それに対して、老人は声を張りあげ自慢たっぷりにこう言った。
「最近は、別の国で作ったまがいものが多いんですよ。
ウチのは、違うんだけどね」
だが、お客には、それがこう聞こえていた。
「最近は、別の国で作ったまがいものが多いんですよ。
ウチのも、そうなんだけどね」
老人と話していた夫婦だけでなく、店の中にいた他の客も、みんなぎょっとした表情になる。
店の老人は、お客が驚いたを見て、こんなことを考えていた。
『しめしめ、みんなワシの言葉に感心しとるな!』
ところが、三組のカップルは、黙ってぞろぞろと店から出ていく。
「えっ、お客さん、えっ?」
先ほど母娘が心ない言葉を掛けられた現場を目撃した観光客数人が、店から出てきた六人と何か話している。

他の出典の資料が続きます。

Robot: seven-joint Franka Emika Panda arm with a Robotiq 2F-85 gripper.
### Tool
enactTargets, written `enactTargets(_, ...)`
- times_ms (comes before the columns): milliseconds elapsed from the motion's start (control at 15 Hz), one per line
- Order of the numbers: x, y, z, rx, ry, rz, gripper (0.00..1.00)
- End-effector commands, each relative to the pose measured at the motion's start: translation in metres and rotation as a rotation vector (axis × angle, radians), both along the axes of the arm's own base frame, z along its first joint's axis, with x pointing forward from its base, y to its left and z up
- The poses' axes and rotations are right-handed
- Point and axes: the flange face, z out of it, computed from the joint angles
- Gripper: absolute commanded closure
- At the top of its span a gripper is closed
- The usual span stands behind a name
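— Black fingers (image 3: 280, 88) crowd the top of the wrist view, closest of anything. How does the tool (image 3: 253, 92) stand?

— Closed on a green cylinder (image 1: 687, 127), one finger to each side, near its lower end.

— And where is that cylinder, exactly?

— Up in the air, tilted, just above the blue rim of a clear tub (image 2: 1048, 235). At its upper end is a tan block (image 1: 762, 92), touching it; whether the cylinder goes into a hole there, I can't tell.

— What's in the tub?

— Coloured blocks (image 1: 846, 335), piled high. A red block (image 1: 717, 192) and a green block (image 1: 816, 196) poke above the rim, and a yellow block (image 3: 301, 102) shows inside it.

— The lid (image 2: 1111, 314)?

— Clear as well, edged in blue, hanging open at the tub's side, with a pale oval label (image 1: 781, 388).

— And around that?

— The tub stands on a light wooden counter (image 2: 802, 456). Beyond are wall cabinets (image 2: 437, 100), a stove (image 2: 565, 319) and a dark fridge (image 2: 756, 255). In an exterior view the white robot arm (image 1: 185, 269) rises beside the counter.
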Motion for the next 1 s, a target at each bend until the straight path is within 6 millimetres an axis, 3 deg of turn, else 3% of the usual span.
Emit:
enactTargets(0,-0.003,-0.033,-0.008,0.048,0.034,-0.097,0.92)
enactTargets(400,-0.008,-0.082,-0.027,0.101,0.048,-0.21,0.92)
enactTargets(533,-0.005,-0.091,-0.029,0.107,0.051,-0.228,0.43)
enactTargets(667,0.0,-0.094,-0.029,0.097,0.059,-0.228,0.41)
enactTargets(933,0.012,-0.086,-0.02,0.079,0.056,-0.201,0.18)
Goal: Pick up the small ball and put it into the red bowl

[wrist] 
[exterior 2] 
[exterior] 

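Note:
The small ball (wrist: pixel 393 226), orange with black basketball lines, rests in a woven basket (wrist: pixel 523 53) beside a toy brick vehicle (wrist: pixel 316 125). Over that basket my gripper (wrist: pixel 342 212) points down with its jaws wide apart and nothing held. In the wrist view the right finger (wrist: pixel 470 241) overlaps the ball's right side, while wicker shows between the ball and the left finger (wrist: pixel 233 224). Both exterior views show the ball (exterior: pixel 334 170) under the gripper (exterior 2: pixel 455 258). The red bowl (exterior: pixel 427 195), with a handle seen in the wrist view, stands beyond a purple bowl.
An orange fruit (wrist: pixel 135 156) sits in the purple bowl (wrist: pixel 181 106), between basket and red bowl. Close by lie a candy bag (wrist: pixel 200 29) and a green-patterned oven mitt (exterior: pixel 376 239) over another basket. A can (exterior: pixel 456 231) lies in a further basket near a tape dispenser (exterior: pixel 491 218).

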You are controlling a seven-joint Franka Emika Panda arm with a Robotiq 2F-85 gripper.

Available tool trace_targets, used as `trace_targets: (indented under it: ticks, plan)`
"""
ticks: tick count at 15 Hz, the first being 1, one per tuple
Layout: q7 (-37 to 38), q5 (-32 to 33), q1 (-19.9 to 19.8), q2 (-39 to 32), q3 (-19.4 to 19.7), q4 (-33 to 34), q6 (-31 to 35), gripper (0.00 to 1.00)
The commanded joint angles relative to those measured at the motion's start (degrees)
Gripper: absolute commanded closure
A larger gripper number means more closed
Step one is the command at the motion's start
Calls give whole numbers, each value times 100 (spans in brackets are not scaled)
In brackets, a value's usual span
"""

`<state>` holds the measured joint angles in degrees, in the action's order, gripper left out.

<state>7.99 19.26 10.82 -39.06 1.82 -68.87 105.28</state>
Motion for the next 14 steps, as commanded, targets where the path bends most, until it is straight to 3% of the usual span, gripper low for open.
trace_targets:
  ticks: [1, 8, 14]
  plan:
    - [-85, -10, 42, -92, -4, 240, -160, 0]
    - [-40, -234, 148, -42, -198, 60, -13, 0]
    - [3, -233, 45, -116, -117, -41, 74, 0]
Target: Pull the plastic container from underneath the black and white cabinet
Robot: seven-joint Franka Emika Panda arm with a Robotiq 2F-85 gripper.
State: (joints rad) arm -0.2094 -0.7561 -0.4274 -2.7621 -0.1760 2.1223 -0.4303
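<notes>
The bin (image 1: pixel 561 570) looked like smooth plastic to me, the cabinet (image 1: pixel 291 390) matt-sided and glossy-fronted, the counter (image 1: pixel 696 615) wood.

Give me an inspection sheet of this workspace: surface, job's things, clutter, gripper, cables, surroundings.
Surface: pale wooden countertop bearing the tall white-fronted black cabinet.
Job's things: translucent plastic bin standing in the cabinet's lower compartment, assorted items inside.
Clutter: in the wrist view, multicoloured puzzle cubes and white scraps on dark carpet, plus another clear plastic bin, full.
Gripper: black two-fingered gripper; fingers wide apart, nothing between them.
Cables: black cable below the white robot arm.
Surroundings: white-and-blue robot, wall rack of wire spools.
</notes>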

慌てて店から出てきた老人の姿を目にして、潮が引くように人々がそこから離れていく。彼らが去り際に老人を見る目には、明らかに侮蔑の表情があった。
「ど、どういうことじゃ?」
わけが分からないといった顔をした老人が、先ほどまで座っていたゴミ箱横のパイプ椅子へふらふらと腰を下ろす。
『このゴミ箱は、〇〇商店のお客様《《だけ》》が利用できます』
ゴミ箱に貼られた紙には、そんなルビが振ってあった。
その日、ある少女の『イングラム』に投稿された動画は、「観光地の横暴な店主」という題をつけられネット上で拡散していくことになる。